**WORK ITEM:** Which lines in the data contain the word "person"? Please copy each of them.

==*==

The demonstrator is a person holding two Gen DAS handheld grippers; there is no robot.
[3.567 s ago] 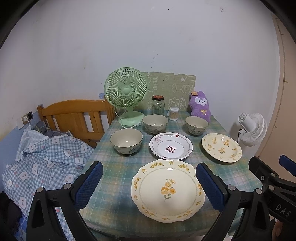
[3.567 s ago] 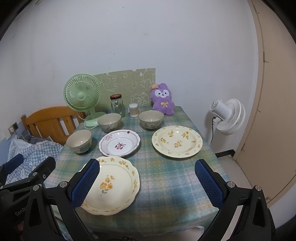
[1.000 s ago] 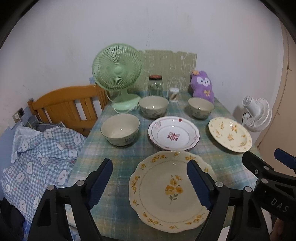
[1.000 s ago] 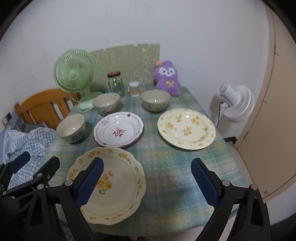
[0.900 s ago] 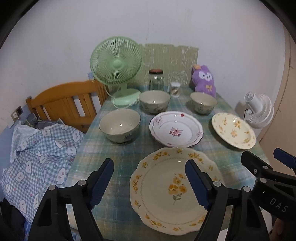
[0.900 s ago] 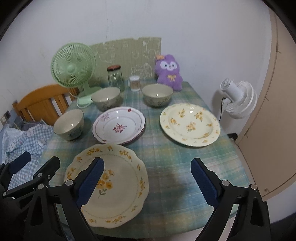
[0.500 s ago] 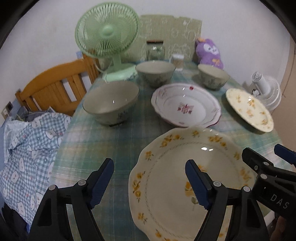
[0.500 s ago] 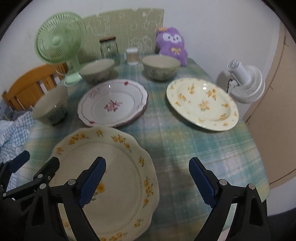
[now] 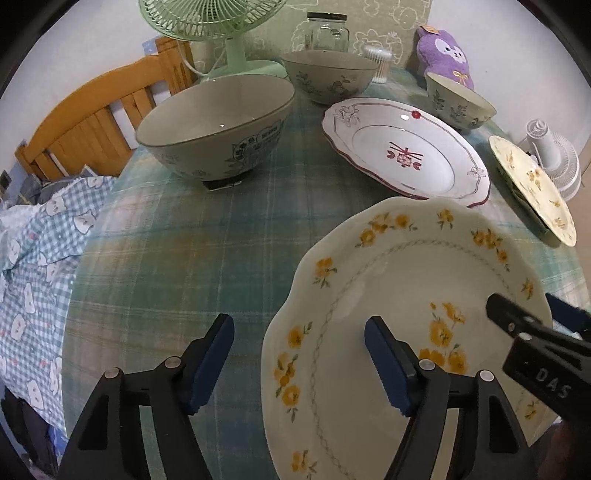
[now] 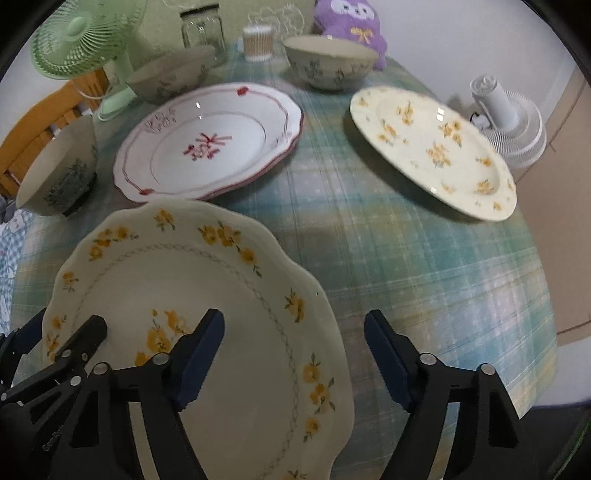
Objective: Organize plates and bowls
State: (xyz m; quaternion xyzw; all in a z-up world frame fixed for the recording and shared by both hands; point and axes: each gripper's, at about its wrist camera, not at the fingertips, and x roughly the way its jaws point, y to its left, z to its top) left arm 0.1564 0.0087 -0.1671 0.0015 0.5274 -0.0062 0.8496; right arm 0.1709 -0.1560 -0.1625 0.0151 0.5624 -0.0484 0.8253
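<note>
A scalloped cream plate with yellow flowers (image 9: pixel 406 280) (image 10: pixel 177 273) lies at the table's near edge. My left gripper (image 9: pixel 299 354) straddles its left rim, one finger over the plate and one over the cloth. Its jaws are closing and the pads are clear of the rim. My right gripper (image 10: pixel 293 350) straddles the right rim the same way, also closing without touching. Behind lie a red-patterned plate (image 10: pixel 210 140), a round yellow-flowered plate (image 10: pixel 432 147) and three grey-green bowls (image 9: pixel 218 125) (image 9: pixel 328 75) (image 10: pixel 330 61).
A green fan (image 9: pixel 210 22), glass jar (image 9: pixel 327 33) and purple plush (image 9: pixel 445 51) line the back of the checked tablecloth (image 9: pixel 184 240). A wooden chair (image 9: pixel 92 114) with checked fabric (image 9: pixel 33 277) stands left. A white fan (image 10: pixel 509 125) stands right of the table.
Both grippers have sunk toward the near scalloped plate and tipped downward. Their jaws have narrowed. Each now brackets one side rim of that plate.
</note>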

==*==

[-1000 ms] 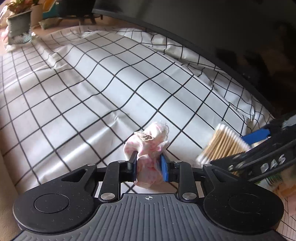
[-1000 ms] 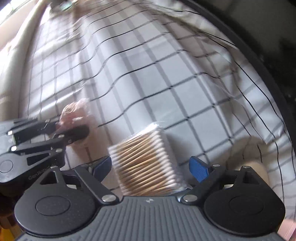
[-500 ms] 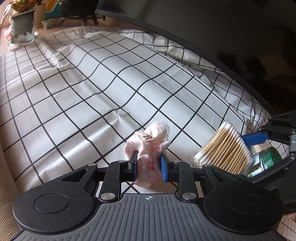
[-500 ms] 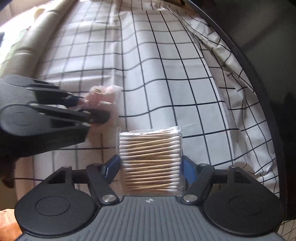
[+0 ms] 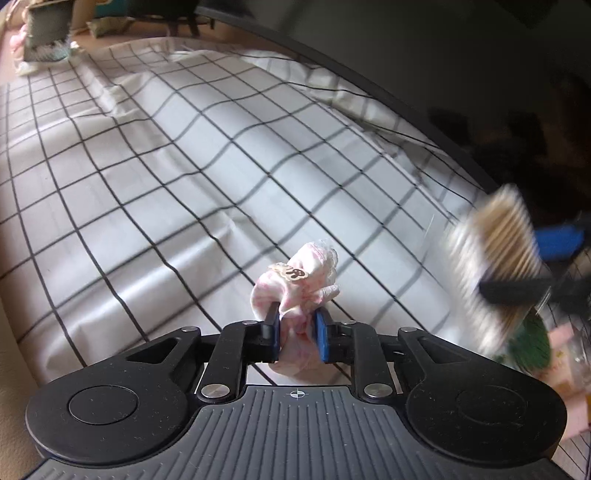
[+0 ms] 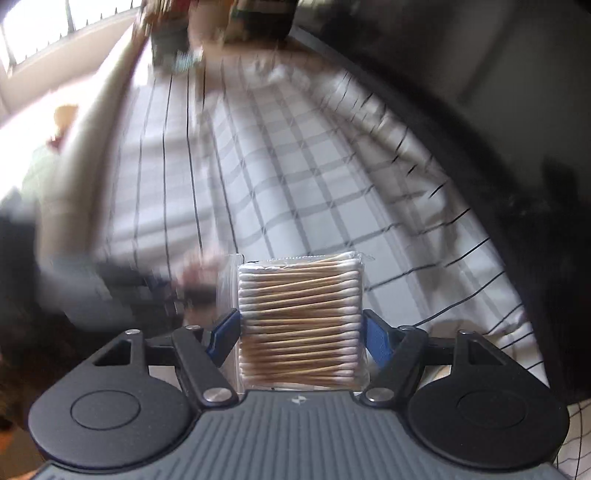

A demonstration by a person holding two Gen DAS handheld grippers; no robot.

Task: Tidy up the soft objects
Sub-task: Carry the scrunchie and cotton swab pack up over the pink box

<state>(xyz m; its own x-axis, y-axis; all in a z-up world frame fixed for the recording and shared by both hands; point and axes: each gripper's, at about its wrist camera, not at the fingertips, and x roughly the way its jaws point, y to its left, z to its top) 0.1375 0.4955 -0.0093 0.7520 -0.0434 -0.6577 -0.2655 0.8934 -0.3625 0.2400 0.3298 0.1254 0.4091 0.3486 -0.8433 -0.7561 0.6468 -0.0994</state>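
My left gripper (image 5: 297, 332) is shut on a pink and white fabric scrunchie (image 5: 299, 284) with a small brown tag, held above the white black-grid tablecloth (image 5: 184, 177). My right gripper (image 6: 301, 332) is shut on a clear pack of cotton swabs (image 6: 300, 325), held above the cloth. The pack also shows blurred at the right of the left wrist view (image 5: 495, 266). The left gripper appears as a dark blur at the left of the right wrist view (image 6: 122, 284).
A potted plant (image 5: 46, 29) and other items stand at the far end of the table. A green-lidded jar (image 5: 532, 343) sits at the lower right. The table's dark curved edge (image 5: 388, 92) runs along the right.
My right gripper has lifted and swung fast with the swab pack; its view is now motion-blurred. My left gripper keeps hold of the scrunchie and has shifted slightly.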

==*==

**REPLY:**
The demonstrator is a person holding two Gen DAS handheld grippers; there is no robot.
A demonstration by a person holding two Gen DAS handheld grippers; no robot.

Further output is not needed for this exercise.